Nos preguntábamos en la entrada anterior si hay algún rasgo de los “liberalismos” que los unifica y permite llamarles de esa manera. La apelación al nombre es útil para encontrar la nota definitoria: liberalismo proviene de libertad. Y ello es así porque la nota distintiva esencial está en el principio fontal de todos los liberalismos que sean relativamente coherentes: el principio libertad. El Cardenal Billot hablando del liberalismo religioso, se creyó obligado a “ascender” a este principio unificador; hagámoslo también nosotros con tan prestigiosa guía:
“La libertad es el bien fundamental, santo e inviolable del hombre, contra el cual es un sacrilegio atentar por medio de la coacción; y de tal modo esta misma irrestringible libertad debe ser puesta como piedra inconmovible sobre la cual se organice todo de hecho en la humana convivencia, y como norma inconmovible según la cual se juzgue todo de derecho, que sólo sea dicha equitativa, buena y justa la condición de una sociedad que descanse en el citado principio de la inviolable libertad individual; inicua y perversa, la que sea de otro modo”.

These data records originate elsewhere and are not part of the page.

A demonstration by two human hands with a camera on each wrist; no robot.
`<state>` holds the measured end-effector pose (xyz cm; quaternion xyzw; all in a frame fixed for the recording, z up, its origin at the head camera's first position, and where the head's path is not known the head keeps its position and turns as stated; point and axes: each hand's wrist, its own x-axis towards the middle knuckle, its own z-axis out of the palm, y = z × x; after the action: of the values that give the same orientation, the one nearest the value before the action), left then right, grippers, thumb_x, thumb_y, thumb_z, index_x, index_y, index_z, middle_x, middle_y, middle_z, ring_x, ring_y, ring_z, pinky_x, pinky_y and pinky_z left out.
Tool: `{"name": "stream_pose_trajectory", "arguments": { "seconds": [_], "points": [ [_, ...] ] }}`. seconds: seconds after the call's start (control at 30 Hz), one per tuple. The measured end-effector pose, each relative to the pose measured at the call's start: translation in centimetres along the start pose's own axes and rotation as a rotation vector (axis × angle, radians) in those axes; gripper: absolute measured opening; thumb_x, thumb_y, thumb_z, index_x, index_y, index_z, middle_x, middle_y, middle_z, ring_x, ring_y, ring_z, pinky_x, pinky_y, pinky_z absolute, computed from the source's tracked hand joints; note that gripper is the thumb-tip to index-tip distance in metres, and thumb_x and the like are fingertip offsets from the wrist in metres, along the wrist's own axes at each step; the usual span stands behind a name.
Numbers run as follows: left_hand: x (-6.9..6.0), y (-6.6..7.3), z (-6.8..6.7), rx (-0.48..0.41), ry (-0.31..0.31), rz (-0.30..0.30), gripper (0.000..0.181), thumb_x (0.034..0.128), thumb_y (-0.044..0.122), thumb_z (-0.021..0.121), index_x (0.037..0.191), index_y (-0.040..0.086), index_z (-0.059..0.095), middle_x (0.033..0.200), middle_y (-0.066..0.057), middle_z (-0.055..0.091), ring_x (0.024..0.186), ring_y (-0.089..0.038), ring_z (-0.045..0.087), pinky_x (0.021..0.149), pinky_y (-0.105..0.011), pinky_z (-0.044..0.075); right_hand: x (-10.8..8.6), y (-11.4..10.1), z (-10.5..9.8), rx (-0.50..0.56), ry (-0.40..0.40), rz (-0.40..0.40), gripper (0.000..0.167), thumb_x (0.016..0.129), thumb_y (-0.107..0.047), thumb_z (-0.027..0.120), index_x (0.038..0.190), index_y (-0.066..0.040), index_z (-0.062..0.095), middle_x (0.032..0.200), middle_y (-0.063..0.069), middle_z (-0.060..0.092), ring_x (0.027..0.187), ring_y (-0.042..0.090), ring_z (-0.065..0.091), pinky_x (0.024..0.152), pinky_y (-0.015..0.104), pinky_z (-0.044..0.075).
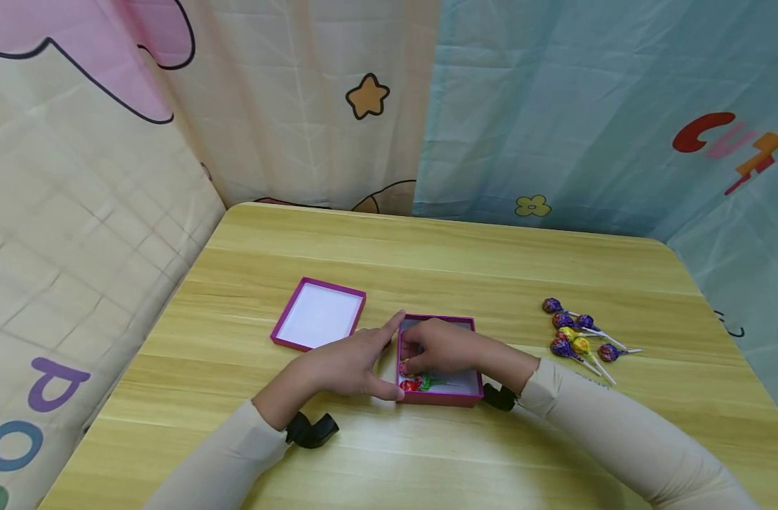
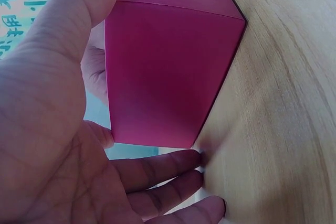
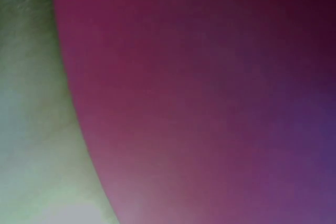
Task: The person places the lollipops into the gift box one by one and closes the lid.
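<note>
- Lid: upturned beside box.
- Left hand: spread wide along box's left wall; slackening could let box slide.
- Boxed lollipops: near-left corner.
- Right hand: inside box; hold hidden, cannot tell; might jostle these.
- Loose lollipops: table, right.

Curtained-off work area, room type indeterminate, wood-grain bench, cartoon-printed fabric curtains along back and both sides

1 box, 1 lid, 7 lollies on tbl.
</note>
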<state>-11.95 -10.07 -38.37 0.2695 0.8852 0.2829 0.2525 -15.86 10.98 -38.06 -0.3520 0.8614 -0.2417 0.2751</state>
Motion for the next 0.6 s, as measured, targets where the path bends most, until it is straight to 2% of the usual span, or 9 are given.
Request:
{"name": "stream_pose_trajectory", "arguments": {
  "seconds": [0.6],
  "points": [
    [0.01,0.15,-0.12,0.001,0.000,0.003,0.118,0.0791,0.059,0.076,0.161,0.021,0.000,0.152,-0.011,0.041,0.135,-0.021,0.041,0.110,-0.041,0.035,-0.04,0.00,-0.25,0.006,-0.019,-0.009,0.012,0.091,-0.018,0.072,0.083,-0.016,0.063,0.072,-0.008,0.058,0.066,0.007,0.052,0.062,0.026,0.044]
  ]
}}
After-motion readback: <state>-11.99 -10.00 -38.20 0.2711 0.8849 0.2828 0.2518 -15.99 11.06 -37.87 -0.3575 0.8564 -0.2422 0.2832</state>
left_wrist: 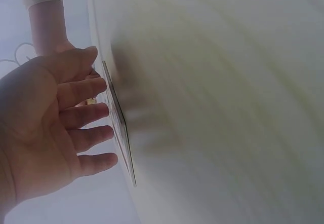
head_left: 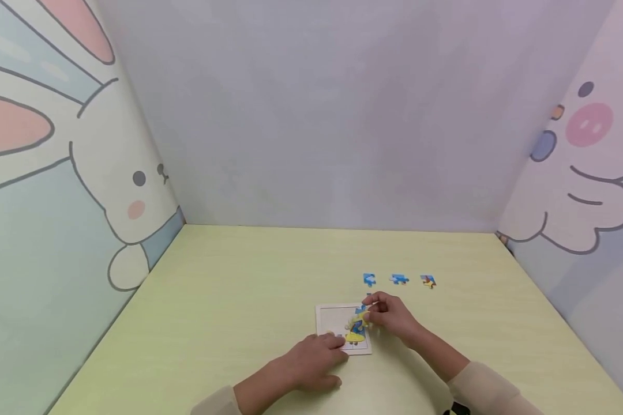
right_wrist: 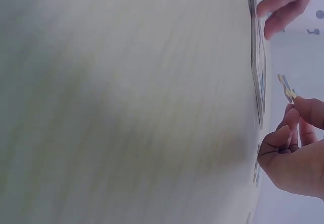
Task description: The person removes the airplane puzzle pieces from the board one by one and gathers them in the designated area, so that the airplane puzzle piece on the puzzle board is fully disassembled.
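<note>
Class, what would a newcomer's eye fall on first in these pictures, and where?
Probably the big cartoon rabbit on the left wall, then the pink-snouted animal on the right wall. Between them, by a pale puzzle board on the table, the right hand pinches a puzzle piece.

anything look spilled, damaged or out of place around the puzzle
Nothing stands out: the puzzle board lies flat, the left hand touching it; the right hand pinches a puzzle piece, and loose pieces beyond lie apart, with no damage visible.
</note>
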`<move>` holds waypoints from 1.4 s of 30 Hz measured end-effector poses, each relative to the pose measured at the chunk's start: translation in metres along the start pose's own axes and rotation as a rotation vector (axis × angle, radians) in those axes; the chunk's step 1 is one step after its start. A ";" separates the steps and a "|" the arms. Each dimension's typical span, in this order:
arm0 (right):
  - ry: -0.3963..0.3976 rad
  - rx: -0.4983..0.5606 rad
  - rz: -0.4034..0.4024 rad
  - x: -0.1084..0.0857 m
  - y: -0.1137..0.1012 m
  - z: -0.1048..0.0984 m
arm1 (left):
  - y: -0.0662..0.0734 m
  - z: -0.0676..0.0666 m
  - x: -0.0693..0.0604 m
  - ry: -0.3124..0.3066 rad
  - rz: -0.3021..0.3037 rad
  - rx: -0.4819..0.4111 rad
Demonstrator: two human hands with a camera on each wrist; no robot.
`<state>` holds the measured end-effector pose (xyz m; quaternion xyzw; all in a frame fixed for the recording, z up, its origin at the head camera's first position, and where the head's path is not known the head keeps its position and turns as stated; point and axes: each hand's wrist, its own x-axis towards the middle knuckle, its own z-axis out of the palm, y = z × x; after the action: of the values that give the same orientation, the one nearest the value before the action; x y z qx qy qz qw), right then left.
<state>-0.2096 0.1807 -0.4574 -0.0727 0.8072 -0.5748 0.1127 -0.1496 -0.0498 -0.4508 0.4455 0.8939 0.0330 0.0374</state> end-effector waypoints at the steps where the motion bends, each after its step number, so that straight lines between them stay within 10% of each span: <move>1: 0.006 -0.001 -0.001 -0.003 -0.003 -0.002 | 0.001 -0.001 0.000 0.000 0.004 0.000; 42: 0.166 -0.088 0.007 0.008 0.035 -0.078 | 0.008 0.000 0.010 -0.096 -0.039 -0.102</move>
<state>-0.2381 0.2618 -0.4671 -0.0269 0.8385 -0.5424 0.0441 -0.1493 -0.0375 -0.4503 0.4267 0.8967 0.0564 0.1036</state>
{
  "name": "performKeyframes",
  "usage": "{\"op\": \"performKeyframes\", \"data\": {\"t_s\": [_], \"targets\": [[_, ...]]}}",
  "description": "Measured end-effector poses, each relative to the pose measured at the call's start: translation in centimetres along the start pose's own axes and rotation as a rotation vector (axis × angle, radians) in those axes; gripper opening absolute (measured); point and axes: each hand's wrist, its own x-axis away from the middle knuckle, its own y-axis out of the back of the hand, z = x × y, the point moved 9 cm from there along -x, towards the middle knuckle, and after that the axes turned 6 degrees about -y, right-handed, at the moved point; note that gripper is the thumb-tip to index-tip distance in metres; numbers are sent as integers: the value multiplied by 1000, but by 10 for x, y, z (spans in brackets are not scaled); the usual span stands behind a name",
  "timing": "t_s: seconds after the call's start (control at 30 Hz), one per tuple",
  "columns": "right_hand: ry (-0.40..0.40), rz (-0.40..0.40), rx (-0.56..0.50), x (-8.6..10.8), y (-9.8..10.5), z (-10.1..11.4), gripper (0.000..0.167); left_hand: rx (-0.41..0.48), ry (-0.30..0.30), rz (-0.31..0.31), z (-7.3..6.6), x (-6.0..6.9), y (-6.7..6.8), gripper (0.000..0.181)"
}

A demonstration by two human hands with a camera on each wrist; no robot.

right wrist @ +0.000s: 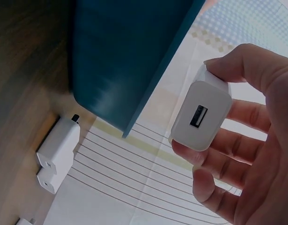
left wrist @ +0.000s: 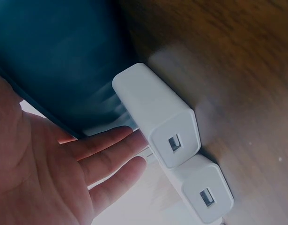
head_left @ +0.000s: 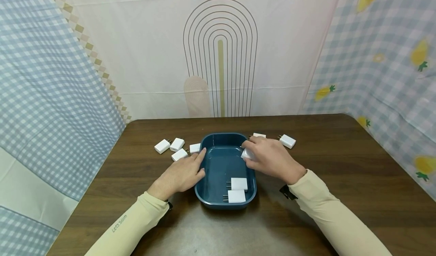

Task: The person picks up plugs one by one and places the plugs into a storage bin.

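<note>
A white USB charger plug (right wrist: 202, 115) is pinched between the thumb and fingers of my right hand (head_left: 270, 159), above the right rim of a dark blue tray (head_left: 219, 165). Two more white chargers, the upper (head_left: 239, 183) and the lower (head_left: 236, 196), lie inside the tray at its near right, prongs to the left. My left hand (head_left: 182, 172) rests at the tray's left rim with its fingers extended, holding nothing. In the left wrist view a charger (left wrist: 158, 115) stands close beside its fingertips.
Left of the tray several white chargers (head_left: 162, 146) lie on the brown wooden table (head_left: 136, 195). Behind the right hand is a partly hidden charger (head_left: 259, 135), and another charger (head_left: 287, 141) lies farther right. A patterned cloth (head_left: 153, 59) hangs behind the table.
</note>
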Motion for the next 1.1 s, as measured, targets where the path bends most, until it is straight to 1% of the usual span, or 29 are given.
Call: {"op": "performKeyframes", "data": {"t_s": [0.2, 0.43, 0.73, 0.9, 1.1], "targets": [[31, 2, -31, 0, -5, 7, 30, -1, 2, -1, 0, 0, 0, 70], [25, 76, -61, 0, -18, 13, 32, 2, 6, 9, 1, 0, -1, 70], [25, 136, -133, 0, -27, 18, 32, 7, 12, 10, 0, 0, -1, 69], [36, 156, -128, 1, -31, 20, 32, 5, 11, 10, 1, 0, -1, 70], [70, 202, -106, 2, -39, 23, 33, 8, 8, 7, 0, 0, 0, 70]]}}
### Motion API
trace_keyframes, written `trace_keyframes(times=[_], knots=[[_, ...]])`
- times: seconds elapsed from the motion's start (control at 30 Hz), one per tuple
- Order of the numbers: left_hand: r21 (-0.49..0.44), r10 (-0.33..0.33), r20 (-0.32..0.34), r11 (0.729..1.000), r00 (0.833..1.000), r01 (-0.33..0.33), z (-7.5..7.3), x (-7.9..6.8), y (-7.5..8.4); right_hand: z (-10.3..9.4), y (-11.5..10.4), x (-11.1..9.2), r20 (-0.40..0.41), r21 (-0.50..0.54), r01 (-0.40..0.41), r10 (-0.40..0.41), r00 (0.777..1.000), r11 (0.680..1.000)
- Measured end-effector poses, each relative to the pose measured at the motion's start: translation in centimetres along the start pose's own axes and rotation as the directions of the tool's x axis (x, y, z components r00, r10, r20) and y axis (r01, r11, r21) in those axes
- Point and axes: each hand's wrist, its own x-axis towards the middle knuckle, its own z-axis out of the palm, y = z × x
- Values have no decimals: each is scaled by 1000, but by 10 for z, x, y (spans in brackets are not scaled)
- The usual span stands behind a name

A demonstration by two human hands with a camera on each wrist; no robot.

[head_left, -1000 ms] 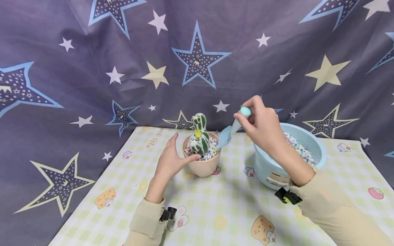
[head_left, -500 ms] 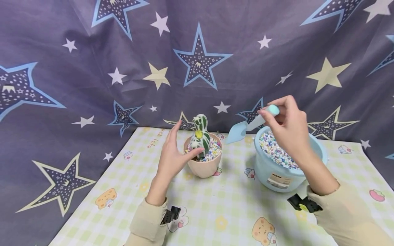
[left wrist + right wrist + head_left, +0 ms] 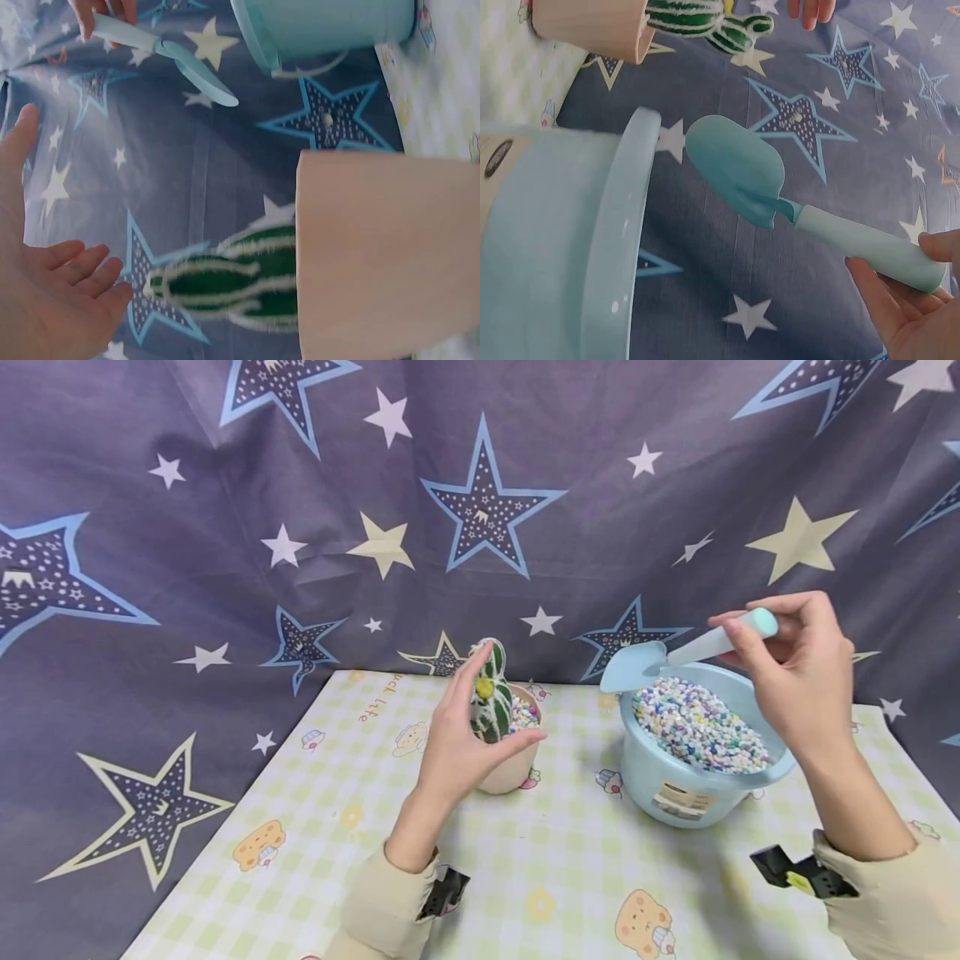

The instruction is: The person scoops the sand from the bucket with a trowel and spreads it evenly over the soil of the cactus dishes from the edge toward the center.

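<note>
My right hand (image 3: pixel 806 672) pinches the handle of a light blue hand trowel (image 3: pixel 633 667) between thumb and fingers. The trowel's blade hangs over the left rim of a blue bucket (image 3: pixel 656 789) that holds many small multicoloured pebbles (image 3: pixel 697 727). Spread out, my left hand (image 3: pixel 468 731) is in front of a pinkish pot (image 3: pixel 513 772) and hides part of it. In the pot stands a green and white cactus (image 3: pixel 495 697) with a yellow flower, amid similar pebbles. The left wrist view shows the left palm (image 3: pixel 67 300) apart from the pot and holding nothing.
A checkered tablecloth (image 3: pixel 465 877) with cartoon prints covers the table. Close behind it hangs a dark curtain (image 3: pixel 570 510) with stars. The bucket stands to the right of the pot, with a gap of tablecloth between them.
My right hand has carried the trowel rightward from the pot to above the bucket. My left hand has shifted right, across the front of the pot.
</note>
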Motion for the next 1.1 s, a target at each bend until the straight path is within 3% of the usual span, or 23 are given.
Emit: trace_keyframes(times=[0.43, 0.6, 0.83, 0.93, 1.1], knots=[[-37, 78, 84, 996, 993, -76, 39, 5, 17, -33, 16, -4, -83, -69, -48, 43, 996, 996], [-16, 17, 146, 1000, 989, -14, 59, 2, 21, -45, 27, -9, -80, -35, -58, 55, 995, 998], [-5, -75, 235, 997, 969, 78, 97, -4, 24, -64, 45, -13, -85, 57, -36, 41, 996, 998], [2, -104, 249, 994, 963, 107, 114, -2, 24, -70, 49, -9, -95, 56, -30, 36, 995, 998], [21, -180, 259, 983, 949, 180, 138, -4, 21, -74, 49, -5, -98, -35, -29, 25, 995, 999]])
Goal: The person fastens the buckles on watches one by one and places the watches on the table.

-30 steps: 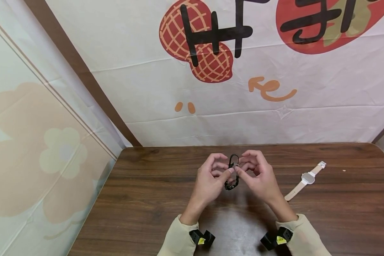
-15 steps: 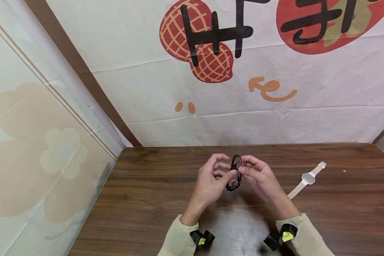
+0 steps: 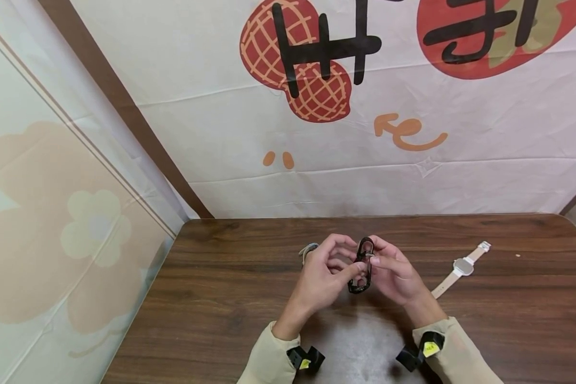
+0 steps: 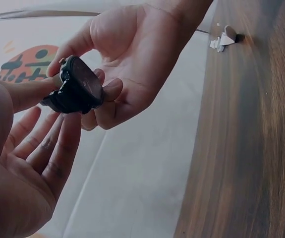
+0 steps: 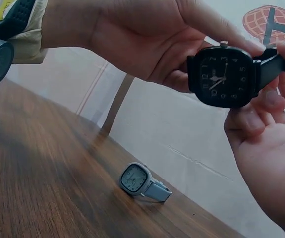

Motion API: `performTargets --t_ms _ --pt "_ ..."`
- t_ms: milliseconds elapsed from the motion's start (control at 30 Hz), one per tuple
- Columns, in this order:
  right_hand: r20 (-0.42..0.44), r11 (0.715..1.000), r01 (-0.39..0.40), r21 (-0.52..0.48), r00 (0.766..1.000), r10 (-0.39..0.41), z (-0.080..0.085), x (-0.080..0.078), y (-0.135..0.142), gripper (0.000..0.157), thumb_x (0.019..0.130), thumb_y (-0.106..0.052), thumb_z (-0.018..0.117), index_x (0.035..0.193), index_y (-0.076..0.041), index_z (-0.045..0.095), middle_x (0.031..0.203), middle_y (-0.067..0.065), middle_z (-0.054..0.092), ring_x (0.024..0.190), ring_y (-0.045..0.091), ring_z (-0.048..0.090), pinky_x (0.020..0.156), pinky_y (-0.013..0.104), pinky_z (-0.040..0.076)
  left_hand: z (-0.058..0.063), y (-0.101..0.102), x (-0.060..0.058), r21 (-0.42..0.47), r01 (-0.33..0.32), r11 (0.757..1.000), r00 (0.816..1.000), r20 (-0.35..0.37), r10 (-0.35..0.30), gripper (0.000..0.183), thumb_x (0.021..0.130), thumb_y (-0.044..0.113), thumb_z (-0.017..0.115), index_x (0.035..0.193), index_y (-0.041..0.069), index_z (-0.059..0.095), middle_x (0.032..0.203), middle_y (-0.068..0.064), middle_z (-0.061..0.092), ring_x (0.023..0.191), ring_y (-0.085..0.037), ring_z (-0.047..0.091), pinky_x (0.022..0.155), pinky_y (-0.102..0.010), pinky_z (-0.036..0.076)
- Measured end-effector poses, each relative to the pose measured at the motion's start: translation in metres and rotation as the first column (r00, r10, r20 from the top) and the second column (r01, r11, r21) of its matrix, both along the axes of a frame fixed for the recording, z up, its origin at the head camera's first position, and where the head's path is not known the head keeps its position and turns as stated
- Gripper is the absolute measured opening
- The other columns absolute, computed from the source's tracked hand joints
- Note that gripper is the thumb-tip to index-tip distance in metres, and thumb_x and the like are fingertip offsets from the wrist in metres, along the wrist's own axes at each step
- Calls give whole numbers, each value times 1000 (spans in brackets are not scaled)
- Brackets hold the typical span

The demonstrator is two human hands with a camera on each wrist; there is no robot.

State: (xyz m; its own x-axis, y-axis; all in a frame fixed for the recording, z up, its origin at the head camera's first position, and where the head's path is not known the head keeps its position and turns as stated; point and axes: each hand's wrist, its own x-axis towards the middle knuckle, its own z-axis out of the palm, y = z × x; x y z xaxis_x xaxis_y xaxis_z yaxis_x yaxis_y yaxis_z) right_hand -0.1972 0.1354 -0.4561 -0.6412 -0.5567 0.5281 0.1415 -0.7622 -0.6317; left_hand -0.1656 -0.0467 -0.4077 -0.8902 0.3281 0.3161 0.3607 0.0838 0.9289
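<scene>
A black wristwatch (image 3: 360,265) with its strap in a loop is held up above the table between both hands. My left hand (image 3: 324,274) holds it from the left, thumb on the strap. From the other side my right hand (image 3: 397,272) pinches the strap near its upper part. In the right wrist view the square black face (image 5: 222,77) has pale numerals and a crown on its edge. The left wrist view shows the watch (image 4: 80,89) tilted, with fingers of both hands around it. Fingers partly hide the strap's fastening.
Behind my left hand a grey square watch (image 5: 134,178) stands on the wooden table (image 3: 211,298). To the right lies a white round watch (image 3: 463,266) with its strap laid out. A printed cloth (image 3: 240,197) hangs at the table's back edge.
Both hands and the black watch have shifted a little to the right and towards me. The grey watch has come into sight behind my left hand. My right fingers have changed position on the strap.
</scene>
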Motion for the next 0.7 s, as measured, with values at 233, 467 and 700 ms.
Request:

«La libertad de la que tratamos ahora no es… la facultad del libre albedrío, consistente en el dominio de la voluntad sobre sus actos… De esta libertad, que es libertad de necesidad intrínseca, que lleva consigo obligaciones de conciencia y que nos hace observantes de la ley moral, el liberalismo no se ocupa, y tanto no se ocupa que la mayor parte de sus secuaces son puros materialistas, que no reconocen en el hombre sino los principios del movimiento espontáneo, según el instinto y la determinación de la naturaleza. En todo caso, admitan o no el libre albedrío en su sentido propio y metafísico, no hacen de él en cuanto tal su ídolo, sino de la facultad de usar de la propia actividad, cualquiera sea ella, sin ninguna coacción exterior que impida su autónoma expresión”.